GOAL OF THE EXERCISE: Only an exact reprint of all the data is acceptable.

====

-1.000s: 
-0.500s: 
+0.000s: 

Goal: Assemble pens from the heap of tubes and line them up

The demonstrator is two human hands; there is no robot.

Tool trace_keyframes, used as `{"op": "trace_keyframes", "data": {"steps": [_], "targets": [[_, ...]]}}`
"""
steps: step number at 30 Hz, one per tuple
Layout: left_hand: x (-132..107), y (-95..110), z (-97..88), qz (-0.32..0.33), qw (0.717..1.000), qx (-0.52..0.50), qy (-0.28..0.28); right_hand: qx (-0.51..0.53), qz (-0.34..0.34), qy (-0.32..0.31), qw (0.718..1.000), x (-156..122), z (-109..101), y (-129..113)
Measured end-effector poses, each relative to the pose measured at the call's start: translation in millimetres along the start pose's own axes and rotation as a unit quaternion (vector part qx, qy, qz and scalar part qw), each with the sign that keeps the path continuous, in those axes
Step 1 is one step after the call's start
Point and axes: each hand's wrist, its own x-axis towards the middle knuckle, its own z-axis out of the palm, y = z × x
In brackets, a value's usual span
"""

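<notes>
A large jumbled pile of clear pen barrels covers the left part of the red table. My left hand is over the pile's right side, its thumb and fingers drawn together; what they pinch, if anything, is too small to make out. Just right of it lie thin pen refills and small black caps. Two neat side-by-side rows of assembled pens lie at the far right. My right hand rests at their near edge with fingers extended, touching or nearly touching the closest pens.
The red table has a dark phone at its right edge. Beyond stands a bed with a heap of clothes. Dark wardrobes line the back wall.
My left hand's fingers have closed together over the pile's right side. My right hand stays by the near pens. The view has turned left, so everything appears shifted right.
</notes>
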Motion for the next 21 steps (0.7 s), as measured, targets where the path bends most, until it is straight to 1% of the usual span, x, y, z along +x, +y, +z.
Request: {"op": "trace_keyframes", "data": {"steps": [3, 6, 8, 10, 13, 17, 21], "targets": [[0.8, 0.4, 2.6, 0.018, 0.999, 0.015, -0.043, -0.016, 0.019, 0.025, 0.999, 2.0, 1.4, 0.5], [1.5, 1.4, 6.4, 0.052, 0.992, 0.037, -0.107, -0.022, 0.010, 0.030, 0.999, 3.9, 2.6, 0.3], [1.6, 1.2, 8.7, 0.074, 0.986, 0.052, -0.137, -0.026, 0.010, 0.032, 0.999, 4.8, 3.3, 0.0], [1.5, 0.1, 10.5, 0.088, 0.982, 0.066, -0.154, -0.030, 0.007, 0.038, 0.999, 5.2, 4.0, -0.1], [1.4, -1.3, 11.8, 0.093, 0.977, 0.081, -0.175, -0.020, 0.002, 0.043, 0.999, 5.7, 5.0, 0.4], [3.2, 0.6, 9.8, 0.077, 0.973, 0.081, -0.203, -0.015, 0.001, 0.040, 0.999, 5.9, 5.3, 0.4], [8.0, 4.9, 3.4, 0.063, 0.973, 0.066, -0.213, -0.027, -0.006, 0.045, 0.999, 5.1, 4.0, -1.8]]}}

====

RESULT FOR THIS EXERCISE:
-1.000s: 
-0.500s: 
+0.000s: 

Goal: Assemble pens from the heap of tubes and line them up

The demonstrator is two human hands; there is no robot.

Tool trace_keyframes, used as `{"op": "trace_keyframes", "data": {"steps": [_], "targets": [[_, ...]]}}`
"""
steps: step number at 30 Hz, one per tuple
Layout: left_hand: x (-132..107), y (-95..110), z (-97..88), qz (-0.32..0.33), qw (0.717..1.000), qx (-0.52..0.50), qy (-0.28..0.28); right_hand: qx (-0.51..0.53), qz (-0.34..0.34), qy (-0.32..0.31), qw (0.718..1.000), x (-156..122), z (-109..101), y (-129..113)
Measured end-effector poses, each relative to the pose measured at the call's start: translation in millimetres along the start pose's own axes and rotation as a unit quaternion (vector part qx, qy, qz and scalar part qw), each with the sign that keeps the path continuous, in those axes
Step 1 is one step after the call's start
Point and axes: each hand's wrist, its own x-axis towards the middle knuckle, its own z-axis out of the palm, y = z × x
In brackets, a value's usual span
"""

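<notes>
A large jumbled pile of clear pen barrels covers the left part of the red table. My left hand is over the pile's right side, its thumb and fingers drawn together; what they pinch, if anything, is too small to make out. Just right of it lie thin pen refills and small black caps. Two neat side-by-side rows of assembled pens lie at the far right. My right hand rests at their near edge with fingers extended, touching or nearly touching the closest pens.
The red table has a dark phone at its right edge. Beyond stands a bed with a heap of clothes. Dark wardrobes line the back wall.
My left hand's fingers have closed together over the pile's right side. My right hand stays by the near pens. The view has turned left, so everything appears shifted right.
</notes>
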Motion for the next 21 steps (0.7 s), as measured, targets where the path bends most, until it is straight to 1% of the usual span, x, y, z along +x, +y, +z.
Request: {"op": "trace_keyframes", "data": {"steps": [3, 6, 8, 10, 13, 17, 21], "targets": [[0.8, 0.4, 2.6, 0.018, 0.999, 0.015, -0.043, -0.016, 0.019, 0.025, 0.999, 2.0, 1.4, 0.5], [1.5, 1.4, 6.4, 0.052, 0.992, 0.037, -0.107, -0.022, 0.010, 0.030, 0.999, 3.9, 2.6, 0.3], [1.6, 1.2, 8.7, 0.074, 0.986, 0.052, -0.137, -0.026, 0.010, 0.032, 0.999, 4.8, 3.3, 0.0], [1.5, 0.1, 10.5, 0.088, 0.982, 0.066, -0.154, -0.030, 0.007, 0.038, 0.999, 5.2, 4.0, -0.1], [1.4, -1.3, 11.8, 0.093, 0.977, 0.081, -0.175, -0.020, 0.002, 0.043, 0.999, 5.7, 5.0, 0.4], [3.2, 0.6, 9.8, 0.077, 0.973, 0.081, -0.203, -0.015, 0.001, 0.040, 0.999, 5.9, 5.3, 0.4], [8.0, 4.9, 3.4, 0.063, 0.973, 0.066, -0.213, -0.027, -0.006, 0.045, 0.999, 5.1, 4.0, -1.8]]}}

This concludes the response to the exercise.